TASK PROMPT:
Retype the complete listing exactly as it appears.

Start of Block

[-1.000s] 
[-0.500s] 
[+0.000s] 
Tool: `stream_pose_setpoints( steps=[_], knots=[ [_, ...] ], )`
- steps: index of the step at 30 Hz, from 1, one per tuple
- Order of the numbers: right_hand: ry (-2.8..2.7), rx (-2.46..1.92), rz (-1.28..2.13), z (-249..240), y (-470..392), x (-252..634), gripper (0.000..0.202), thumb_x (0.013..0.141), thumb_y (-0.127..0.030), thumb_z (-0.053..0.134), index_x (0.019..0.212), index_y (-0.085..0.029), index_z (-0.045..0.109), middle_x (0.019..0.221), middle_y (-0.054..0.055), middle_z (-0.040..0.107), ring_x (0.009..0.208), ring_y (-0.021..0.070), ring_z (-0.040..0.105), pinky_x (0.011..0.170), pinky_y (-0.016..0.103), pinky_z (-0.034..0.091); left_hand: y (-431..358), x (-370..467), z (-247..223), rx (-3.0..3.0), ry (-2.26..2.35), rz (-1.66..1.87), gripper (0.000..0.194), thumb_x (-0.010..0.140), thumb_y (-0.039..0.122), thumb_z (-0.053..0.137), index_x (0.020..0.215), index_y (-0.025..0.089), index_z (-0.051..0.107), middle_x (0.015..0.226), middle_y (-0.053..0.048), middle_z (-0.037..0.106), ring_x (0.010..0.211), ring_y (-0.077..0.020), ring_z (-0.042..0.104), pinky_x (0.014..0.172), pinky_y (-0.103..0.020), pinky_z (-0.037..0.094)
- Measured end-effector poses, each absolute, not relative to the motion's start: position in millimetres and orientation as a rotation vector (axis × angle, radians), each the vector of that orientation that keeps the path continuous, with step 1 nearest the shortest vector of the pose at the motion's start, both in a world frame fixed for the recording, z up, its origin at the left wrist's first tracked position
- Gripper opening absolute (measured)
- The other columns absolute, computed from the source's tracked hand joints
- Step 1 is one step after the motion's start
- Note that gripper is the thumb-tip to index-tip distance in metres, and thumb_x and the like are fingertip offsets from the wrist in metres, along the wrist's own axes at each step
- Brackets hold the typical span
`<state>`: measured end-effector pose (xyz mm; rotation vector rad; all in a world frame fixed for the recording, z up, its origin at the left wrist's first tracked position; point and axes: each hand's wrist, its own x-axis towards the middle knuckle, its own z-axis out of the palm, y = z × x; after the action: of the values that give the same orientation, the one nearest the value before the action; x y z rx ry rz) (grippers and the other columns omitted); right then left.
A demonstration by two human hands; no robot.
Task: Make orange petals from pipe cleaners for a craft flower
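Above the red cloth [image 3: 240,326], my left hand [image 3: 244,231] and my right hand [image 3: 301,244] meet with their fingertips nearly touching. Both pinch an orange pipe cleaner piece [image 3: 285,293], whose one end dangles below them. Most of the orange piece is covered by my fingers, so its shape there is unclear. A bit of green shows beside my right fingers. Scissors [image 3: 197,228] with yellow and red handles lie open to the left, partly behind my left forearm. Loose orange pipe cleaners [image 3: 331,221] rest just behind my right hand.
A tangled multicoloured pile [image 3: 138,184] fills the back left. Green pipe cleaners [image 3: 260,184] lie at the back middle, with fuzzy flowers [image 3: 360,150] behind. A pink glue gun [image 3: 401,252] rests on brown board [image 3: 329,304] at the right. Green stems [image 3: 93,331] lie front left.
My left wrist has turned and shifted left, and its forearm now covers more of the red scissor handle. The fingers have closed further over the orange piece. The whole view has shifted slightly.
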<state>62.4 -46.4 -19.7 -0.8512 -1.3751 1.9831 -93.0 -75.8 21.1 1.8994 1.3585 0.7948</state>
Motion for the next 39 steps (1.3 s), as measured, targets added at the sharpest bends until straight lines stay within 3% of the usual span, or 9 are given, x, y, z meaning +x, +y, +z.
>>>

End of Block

ANSWER:
[-1.000s] 
[-0.500s] 
[+0.000s] 
Tool: `stream_pose_setpoints( steps=[_], knots=[ [_, ...] ], )`
- steps: index of the step at 30 Hz, from 1, one per tuple
- Order of the numbers: right_hand: ry (-2.8..2.7), rx (-2.46..1.92), rz (-1.28..2.13), z (-249..240), y (-470..392), x (-252..634), gripper (0.000..0.202), thumb_x (0.013..0.141), thumb_y (-0.127..0.030), thumb_z (-0.053..0.134), index_x (0.019..0.212), index_y (-0.085..0.029), index_z (-0.045..0.109), middle_x (0.019..0.221), middle_y (-0.054..0.055), middle_z (-0.040..0.107), ring_x (0.009..0.208), ring_y (-0.021..0.070), ring_z (-0.040..0.105), pinky_x (0.011..0.170), pinky_y (-0.016..0.103), pinky_z (-0.034..0.091); left_hand: y (-431..358), x (-370..467), z (-247..223), rx (-3.0..3.0), ry (-2.26..2.35), rz (-1.66..1.87), gripper (0.000..0.194), thumb_x (-0.010..0.140), thumb_y (-0.039..0.122), thumb_z (-0.053..0.137), index_x (0.020..0.215), index_y (-0.025..0.089), index_z (-0.051..0.107), middle_x (0.015..0.226), middle_y (-0.053..0.048), middle_z (-0.037..0.106), ring_x (0.010..0.211), ring_y (-0.077..0.020), ring_z (-0.042..0.104), pinky_x (0.014..0.172), pinky_y (-0.103..0.020), pinky_z (-0.037..0.094)
- Measured end-effector poses, each absolute, not relative to the motion's start: position in millimetres and orientation as a rotation vector (axis × angle, radians), each the vector of that orientation that keeps the path continuous, with step 1 nearest the shortest vector of the pose at the motion's start, both in a world frame fixed for the recording, z up, its origin at the left wrist's first tracked position
- Gripper opening absolute (measured)
- The other columns absolute, computed from the source's tracked hand joints
- Step 1 is one step after the motion's start
- Note that gripper is the thumb-tip to index-tip distance in metres, and thumb_x and the like are fingertip offsets from the wrist in metres, along the wrist's own axes at each step
- Brackets hold the typical span
`<state>`: measured end-effector pose (xyz mm; rotation vector rad; all in a world frame fixed for the recording, z up, its origin at the left wrist's first tracked position; point and axes: each hand's wrist, its own x-axis towards the middle knuckle, its own z-axis out of the palm, y = z × x; after the action: of the values that give the same orientation, the one nearest the value before the action; x y z rx ry rz) (grippers and the other columns omitted); right then left.
A demonstration by two human hands; no robot.
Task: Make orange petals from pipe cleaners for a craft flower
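Above the red cloth [image 3: 240,326], my left hand [image 3: 244,231] and my right hand [image 3: 301,244] meet with their fingertips nearly touching. Both pinch an orange pipe cleaner piece [image 3: 285,293], whose one end dangles below them. Most of the orange piece is covered by my fingers, so its shape there is unclear. A bit of green shows beside my right fingers. Scissors [image 3: 197,228] with yellow and red handles lie open to the left, partly behind my left forearm. Loose orange pipe cleaners [image 3: 331,221] rest just behind my right hand.
A tangled multicoloured pile [image 3: 138,184] fills the back left. Green pipe cleaners [image 3: 260,184] lie at the back middle, with fuzzy flowers [image 3: 360,150] behind. A pink glue gun [image 3: 401,252] rests on brown board [image 3: 329,304] at the right. Green stems [image 3: 93,331] lie front left.
My left wrist has turned and shifted left, and its forearm now covers more of the red scissor handle. The fingers have closed further over the orange piece. The whole view has shifted slightly.
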<state>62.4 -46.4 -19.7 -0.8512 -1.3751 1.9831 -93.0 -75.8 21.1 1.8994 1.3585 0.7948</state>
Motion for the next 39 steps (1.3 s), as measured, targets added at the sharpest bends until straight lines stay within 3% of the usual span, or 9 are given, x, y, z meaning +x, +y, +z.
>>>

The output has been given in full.